The present analysis revealed tendencies toward conspiracy-related narratives, ideological elements, and politically relevant statements that may support the justification of the promoted dietary practices.

Well, let me put on my tin foil hat after reading this PEACH of a paper... crypto-adventists are disguising their biases as science and trying to bully people into giving up meat for reasons that are not based on clinically meaningful evidence.

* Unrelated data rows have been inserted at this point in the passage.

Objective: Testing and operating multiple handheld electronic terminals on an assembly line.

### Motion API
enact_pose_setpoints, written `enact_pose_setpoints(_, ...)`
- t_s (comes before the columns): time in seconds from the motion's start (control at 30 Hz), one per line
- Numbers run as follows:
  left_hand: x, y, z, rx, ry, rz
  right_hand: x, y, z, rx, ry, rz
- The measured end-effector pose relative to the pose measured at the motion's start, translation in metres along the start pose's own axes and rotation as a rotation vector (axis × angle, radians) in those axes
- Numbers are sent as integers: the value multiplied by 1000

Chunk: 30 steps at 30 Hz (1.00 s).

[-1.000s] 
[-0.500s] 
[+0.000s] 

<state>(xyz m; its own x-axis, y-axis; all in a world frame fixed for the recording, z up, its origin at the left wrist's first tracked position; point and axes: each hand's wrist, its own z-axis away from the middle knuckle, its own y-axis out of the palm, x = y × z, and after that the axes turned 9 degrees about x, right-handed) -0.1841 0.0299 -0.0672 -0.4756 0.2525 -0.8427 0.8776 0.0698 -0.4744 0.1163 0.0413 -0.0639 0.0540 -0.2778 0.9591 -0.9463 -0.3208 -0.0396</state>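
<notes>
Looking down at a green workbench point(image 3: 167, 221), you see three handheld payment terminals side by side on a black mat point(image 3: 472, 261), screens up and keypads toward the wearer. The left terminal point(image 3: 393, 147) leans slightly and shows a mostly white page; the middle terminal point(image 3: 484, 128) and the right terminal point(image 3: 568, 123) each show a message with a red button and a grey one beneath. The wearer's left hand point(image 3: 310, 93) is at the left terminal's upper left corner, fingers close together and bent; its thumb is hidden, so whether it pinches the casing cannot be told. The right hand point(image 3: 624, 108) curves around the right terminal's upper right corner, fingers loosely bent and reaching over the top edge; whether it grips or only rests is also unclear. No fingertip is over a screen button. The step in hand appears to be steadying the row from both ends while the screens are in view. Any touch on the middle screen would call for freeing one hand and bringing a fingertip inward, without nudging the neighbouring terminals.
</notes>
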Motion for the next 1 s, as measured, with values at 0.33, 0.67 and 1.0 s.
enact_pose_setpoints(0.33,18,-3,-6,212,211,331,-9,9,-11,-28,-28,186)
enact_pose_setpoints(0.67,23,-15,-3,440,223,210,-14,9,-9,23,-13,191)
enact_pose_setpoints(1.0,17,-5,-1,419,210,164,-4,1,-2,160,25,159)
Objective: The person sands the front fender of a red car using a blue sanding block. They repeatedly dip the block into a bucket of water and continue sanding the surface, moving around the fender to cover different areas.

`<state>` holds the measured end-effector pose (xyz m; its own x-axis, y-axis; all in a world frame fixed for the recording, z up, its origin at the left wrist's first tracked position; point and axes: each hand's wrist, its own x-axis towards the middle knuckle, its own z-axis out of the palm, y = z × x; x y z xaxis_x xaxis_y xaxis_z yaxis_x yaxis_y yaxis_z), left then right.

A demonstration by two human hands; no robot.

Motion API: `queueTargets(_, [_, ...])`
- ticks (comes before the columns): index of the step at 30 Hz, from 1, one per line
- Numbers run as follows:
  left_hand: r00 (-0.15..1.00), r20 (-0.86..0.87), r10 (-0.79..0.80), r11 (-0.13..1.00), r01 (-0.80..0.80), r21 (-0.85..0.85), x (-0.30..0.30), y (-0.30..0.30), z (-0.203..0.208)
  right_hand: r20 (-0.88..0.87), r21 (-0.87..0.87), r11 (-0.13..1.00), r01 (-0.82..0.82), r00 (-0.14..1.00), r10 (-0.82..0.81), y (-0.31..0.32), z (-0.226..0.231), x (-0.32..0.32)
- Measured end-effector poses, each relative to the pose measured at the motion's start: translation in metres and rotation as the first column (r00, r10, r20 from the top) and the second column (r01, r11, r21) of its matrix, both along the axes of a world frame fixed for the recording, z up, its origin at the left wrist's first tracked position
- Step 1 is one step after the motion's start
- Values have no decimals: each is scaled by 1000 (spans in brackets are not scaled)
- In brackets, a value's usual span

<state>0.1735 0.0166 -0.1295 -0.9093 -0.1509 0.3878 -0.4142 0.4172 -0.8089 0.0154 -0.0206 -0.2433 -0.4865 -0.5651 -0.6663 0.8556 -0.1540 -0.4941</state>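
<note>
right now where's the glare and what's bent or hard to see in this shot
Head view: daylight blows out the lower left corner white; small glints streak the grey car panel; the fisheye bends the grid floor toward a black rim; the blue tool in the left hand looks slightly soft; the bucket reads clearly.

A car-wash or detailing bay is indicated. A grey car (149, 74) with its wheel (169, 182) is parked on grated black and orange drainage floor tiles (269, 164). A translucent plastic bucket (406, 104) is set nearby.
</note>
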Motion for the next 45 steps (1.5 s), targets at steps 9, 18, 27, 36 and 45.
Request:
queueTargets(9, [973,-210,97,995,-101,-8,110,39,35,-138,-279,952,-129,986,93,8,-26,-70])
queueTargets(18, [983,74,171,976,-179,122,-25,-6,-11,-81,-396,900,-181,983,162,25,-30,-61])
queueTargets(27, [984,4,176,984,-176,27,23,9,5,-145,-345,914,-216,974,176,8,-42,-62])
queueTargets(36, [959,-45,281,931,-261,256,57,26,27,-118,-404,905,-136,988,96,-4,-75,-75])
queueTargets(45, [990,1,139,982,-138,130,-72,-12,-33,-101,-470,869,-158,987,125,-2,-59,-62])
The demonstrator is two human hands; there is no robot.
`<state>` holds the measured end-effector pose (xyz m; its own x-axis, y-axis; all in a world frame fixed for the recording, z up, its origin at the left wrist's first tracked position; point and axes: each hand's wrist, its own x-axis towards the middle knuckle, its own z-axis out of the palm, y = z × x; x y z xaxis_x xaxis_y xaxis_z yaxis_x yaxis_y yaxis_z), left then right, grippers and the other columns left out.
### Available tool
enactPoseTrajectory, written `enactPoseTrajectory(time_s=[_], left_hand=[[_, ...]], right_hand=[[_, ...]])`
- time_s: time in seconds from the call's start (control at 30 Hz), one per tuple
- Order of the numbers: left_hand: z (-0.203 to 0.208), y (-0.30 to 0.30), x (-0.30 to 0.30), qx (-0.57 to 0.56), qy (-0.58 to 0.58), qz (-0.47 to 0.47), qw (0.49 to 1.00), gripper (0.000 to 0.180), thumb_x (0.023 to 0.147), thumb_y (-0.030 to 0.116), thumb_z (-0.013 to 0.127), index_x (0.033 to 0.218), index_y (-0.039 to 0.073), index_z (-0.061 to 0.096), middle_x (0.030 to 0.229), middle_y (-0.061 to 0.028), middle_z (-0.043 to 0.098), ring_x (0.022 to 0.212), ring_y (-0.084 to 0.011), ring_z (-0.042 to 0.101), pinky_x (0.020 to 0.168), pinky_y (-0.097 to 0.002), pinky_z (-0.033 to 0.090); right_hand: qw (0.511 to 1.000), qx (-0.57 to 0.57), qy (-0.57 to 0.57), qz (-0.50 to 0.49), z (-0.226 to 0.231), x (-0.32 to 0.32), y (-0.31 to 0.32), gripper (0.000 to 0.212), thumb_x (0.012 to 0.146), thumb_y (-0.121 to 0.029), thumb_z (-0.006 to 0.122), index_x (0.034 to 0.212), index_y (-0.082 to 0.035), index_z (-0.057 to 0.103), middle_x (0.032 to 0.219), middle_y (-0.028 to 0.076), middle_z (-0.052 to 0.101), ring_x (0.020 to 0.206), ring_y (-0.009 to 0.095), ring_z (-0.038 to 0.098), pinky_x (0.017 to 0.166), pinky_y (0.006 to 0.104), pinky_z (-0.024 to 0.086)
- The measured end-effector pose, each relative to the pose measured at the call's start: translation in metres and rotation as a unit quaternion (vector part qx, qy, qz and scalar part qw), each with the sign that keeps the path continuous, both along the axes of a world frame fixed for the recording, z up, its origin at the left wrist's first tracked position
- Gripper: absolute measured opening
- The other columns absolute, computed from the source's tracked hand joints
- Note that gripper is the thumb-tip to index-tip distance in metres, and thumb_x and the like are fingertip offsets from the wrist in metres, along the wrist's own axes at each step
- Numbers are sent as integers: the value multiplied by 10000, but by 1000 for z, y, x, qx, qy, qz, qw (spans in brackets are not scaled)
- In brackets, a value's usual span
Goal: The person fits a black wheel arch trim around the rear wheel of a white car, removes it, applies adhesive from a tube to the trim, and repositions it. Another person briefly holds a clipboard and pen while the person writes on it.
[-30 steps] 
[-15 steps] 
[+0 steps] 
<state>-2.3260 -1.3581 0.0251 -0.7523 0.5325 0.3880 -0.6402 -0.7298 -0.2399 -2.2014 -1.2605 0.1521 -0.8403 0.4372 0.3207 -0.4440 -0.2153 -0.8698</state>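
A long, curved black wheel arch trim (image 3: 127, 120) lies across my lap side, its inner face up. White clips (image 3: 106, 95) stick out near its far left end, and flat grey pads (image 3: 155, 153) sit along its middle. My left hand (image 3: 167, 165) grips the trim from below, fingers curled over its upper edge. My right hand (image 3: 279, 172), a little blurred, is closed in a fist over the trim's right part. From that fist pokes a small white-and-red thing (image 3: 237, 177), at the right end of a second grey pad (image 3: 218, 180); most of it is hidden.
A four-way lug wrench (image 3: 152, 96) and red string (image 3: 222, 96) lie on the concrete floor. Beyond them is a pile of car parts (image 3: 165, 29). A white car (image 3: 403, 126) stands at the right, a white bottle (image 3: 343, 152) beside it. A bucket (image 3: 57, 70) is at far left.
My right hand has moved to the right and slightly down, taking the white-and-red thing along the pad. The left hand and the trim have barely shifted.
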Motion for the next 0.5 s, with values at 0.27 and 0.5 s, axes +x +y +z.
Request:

I'm going to stop there it just keeps going on and on, the discussion section is 80% of this paper, the "research" is tiny and meaningless, and it's clearly just a soap box to get a academic publication to preach their biases at everyone.

Take away - If you eat meat your a racist and a sexist.... or these authors are full of shit. Take your pick.

[–] psud@aussie.zone 2 points 6 hours ago

Given they used the slur "carnist" I feel like this is vegan apologia. These aren't errors, they are lies

[–] jet@hackertalks.com 2 points 17 hours ago (1 children)

this got published, in a peer reviewed journal "Journal of Health, Population and Nutrition"... which means people with serious PhDs read it...

how can that even happen?

its beyond just myths and obstructive misunderstandings it is actively malicious

[–] psud@aussie.zone 3 points 6 hours ago (1 children)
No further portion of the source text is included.